> SUPPLIED DATA:
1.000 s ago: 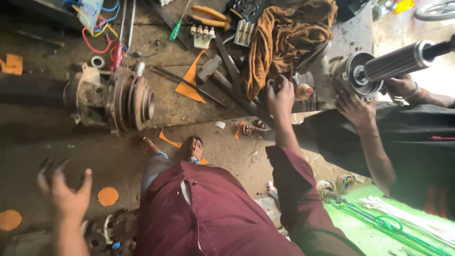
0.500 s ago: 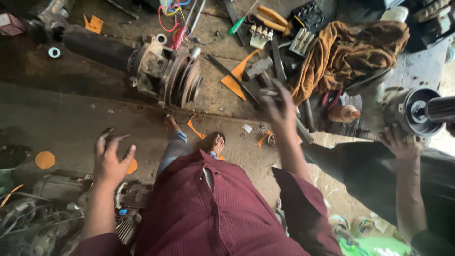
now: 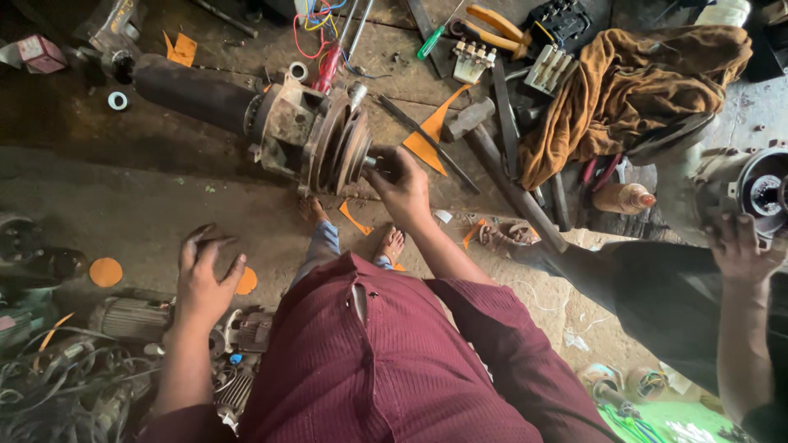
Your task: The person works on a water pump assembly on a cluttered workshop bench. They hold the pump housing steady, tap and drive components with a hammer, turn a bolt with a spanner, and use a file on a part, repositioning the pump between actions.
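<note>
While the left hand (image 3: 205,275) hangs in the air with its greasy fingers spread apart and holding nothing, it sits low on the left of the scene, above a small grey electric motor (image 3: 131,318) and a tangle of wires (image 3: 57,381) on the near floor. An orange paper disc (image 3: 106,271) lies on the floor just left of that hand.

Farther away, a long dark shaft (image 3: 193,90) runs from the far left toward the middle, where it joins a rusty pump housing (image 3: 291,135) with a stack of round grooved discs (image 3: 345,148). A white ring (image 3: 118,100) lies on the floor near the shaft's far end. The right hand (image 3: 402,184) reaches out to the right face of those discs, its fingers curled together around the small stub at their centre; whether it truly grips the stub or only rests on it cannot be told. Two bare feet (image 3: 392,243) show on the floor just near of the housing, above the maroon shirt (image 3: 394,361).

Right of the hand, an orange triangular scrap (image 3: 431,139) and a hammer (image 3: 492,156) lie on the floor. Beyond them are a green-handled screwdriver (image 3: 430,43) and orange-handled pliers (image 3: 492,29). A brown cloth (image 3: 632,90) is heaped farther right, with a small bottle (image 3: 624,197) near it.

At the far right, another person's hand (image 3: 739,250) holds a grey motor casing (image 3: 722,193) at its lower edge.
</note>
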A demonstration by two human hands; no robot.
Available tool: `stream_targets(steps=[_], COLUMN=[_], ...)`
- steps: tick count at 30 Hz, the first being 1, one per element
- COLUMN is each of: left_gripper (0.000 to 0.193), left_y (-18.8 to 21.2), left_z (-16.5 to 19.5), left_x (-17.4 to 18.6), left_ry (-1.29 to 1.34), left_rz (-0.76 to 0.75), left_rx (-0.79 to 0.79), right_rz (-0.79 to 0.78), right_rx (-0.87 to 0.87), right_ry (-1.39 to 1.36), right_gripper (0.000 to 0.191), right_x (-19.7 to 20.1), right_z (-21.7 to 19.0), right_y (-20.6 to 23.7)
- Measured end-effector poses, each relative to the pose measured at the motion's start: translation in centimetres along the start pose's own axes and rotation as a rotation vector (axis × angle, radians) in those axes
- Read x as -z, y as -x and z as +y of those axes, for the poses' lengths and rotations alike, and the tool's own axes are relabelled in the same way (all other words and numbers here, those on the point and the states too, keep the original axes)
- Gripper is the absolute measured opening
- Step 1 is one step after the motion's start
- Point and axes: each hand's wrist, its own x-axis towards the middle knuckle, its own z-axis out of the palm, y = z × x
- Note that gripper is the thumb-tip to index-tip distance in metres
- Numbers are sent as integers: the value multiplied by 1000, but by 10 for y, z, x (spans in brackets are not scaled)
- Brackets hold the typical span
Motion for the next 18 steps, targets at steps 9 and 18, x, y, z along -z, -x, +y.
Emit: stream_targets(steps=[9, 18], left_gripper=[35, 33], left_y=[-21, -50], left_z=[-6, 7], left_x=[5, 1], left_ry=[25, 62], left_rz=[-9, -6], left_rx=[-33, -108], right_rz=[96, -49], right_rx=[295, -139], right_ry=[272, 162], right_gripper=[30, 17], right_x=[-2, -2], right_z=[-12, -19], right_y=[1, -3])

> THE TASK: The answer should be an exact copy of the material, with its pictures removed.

> EXERCISE RESPONSE:
1.000 s ago: 
0.500 s ago: 
now: 
Your task: The person works on a water pump assembly on a cluttered workshop bench. They hold the pump housing steady, tap and drive components with a hammer, turn a bolt with a spanner, and use a file on a part, repositioning the pump between actions.
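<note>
While the left hand (image 3: 205,275) hangs in the air with its greasy fingers spread apart and holding nothing, it sits low on the left of the scene, above a small grey electric motor (image 3: 131,318) and a tangle of wires (image 3: 57,381) on the near floor. An orange paper disc (image 3: 106,271) lies on the floor just left of that hand.

Farther away, a long dark shaft (image 3: 193,90) runs from the far left toward the middle, where it joins a rusty pump housing (image 3: 291,135) with a stack of round grooved discs (image 3: 345,148). A white ring (image 3: 118,100) lies on the floor near the shaft's far end. The right hand (image 3: 402,184) reaches out to the right face of those discs, its fingers curled together around the small stub at their centre; whether it truly grips the stub or only rests on it cannot be told. Two bare feet (image 3: 392,243) show on the floor just near of the housing, above the maroon shirt (image 3: 394,361).

Right of the hand, an orange triangular scrap (image 3: 431,139) and a hammer (image 3: 492,156) lie on the floor. Beyond them are a green-handled screwdriver (image 3: 430,43) and orange-handled pliers (image 3: 492,29). A brown cloth (image 3: 632,90) is heaped farther right, with a small bottle (image 3: 624,197) near it.

At the far right, another person's hand (image 3: 739,250) holds a grey motor casing (image 3: 722,193) at its lower edge.
</note>
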A demonstration by two human hands; no robot.
Available tool: `stream_targets(steps=[_], COLUMN=[_], ...)`
- steps: tick count at 30 Hz, the first being 1, one per element
- COLUMN is each of: left_gripper (0.000 to 0.193), left_y (-18.8 to 21.2), left_z (-16.5 to 19.5), left_x (-17.4 to 18.6), left_ry (-1.29 to 1.34), left_rz (-0.76 to 0.75), left_rx (-0.79 to 0.79), right_rz (-0.79 to 0.78), right_rx (-0.87 to 0.87), right_ry (-1.39 to 1.36), right_gripper (0.000 to 0.191), right_x (-19.7 to 20.1), right_z (-21.7 to 19.0), right_y (-20.6 to 23.7)
- Measured end-effector poses, each relative to the pose measured at the motion's start: translation in centimetres along the start pose's own axes and rotation as a rotation vector (axis × angle, radians) in those axes
- Read x as -z, y as -x and z as +y of those axes, for the poses' lengths and rotations alike, and the tool's own axes are relabelled in the same way (all other words and numbers here, those on the point and the states too, keep the original axes)
- Gripper is the absolute measured opening
- Step 1 is one step after the motion's start
- Point and axes: each hand's wrist, its own x-axis towards the middle knuckle, its own z-axis out of the palm, y = z × x
- Note that gripper is the thumb-tip to index-tip distance in metres
- Numbers are sent as integers: the value multiplied by 1000, but by 10 for y, z, x (spans in brackets are not scaled)
- Brackets hold the typical span
Motion for the next 18 steps, targets at steps 9 and 18, x, y, z along -z, -x, +y.
Emit: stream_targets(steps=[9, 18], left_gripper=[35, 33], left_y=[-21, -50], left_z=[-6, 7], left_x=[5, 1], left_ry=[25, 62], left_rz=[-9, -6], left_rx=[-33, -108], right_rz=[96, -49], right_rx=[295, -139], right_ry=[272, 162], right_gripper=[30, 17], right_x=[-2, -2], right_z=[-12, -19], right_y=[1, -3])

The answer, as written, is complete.